Source data:
•••••
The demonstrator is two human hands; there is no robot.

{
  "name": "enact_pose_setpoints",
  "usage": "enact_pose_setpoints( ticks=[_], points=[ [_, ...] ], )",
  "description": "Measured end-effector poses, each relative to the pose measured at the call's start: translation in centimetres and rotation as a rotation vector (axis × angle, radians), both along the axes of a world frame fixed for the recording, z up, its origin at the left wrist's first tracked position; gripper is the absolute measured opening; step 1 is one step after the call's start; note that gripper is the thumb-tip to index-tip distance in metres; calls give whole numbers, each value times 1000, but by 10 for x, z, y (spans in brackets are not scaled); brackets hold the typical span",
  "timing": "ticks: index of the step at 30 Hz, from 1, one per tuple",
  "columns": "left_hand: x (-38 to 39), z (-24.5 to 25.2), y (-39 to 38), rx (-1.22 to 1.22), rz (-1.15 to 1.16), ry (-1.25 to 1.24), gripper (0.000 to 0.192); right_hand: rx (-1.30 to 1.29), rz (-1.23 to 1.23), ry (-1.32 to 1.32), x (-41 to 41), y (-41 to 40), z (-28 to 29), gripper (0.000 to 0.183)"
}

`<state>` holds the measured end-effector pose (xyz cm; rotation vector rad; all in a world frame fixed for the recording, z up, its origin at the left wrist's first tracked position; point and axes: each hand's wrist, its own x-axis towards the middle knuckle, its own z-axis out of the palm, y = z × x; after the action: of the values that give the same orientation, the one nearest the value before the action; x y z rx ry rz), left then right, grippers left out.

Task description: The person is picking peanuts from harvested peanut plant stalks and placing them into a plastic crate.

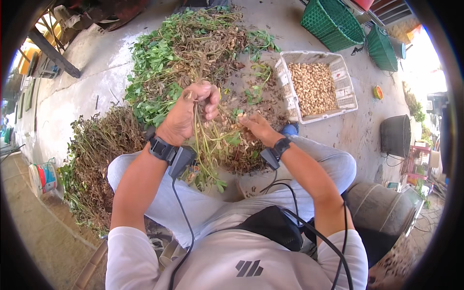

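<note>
My left hand (197,108) is closed around a bunch of peanut plant stems (201,137), whose green leaves hang down between my knees. Beside it, my right hand (261,127) has its thumb and fingertips together on a pale peanut pod (240,115). More pods lie close under those fingers, partly hidden. Ahead of my hands spreads a heap of uprooted peanut plants (156,61), green leaves to the left and brown roots to the right. A white plastic crate (346,81) holding many loose peanuts (312,88) stands on the right.
A pile of drier plants (105,145) lies by my left knee, with a plastic bucket (43,177) beyond. At the far right are a green woven basket (331,27), another green basket (382,49), a black bucket (395,136) and a small orange-red object (378,92).
</note>
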<state>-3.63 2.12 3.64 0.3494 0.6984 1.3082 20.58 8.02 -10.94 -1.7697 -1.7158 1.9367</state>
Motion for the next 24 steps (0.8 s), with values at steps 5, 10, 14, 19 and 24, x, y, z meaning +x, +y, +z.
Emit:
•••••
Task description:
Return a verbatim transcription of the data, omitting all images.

Reply:
The demonstrator is two human hands; there is no robot.

{
  "name": "enact_pose_setpoints",
  "usage": "enact_pose_setpoints( ticks=[_], points=[ [_, ...] ], )",
  "description": "Measured end-effector poses, each relative to the pose measured at the call's start: translation in centimetres and rotation as a rotation vector (axis × angle, radians), both along the axes of a world frame fixed for the recording, z up, its origin at the left wrist's first tracked position; gripper is the absolute measured opening; step 1 is one step after the call's start; note that gripper is the thumb-tip to index-tip distance in metres; calls give whole numbers, each value times 1000, but by 10 for x, z, y (spans in brackets are not scaled); brackets hold the typical span",
  "timing": "ticks: index of the step at 30 Hz, from 1, one per tuple",
  "columns": "left_hand: x (-38 to 39), z (-24.5 to 25.2), y (-39 to 38), rx (-1.22 to 1.22), rz (-1.15 to 1.16), ry (-1.25 to 1.24), gripper (0.000 to 0.192); right_hand: rx (-1.30 to 1.29), rz (-1.23 to 1.23), ry (-1.32 to 1.32), x (-41 to 41), y (-41 to 40), z (-28 to 29), gripper (0.000 to 0.183)"
}

`<state>` holds the measured end-effector pose (xyz cm; rotation vector rad; all in a world frame fixed for the recording, z up, its origin at the left wrist's first tracked position; point and axes: each hand's wrist, its own x-axis towards the middle knuckle, its own z-axis out of the palm, y = z × x; after the action: of the values that give the same orientation, the one nearest the value before the action; x y z rx ry rz), left then right, grippers left out.

Task description: The person is picking peanuts from harvested peanut plant stalks and placing them into a plastic crate.


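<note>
My left hand (197,108) is closed around a bunch of peanut plant stems (201,137), whose green leaves hang down between my knees. Beside it, my right hand (261,127) has its thumb and fingertips together on a pale peanut pod (240,115). More pods lie close under those fingers, partly hidden. Ahead of my hands spreads a heap of uprooted peanut plants (156,61), green leaves to the left and brown roots to the right. A white plastic crate (346,81) holding many loose peanuts (312,88) stands on the right.
A pile of drier plants (105,145) lies by my left knee, with a plastic bucket (43,177) beyond. At the far right are a green woven basket (331,27), another green basket (382,49), a black bucket (395,136) and a small orange-red object (378,92).
</note>
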<state>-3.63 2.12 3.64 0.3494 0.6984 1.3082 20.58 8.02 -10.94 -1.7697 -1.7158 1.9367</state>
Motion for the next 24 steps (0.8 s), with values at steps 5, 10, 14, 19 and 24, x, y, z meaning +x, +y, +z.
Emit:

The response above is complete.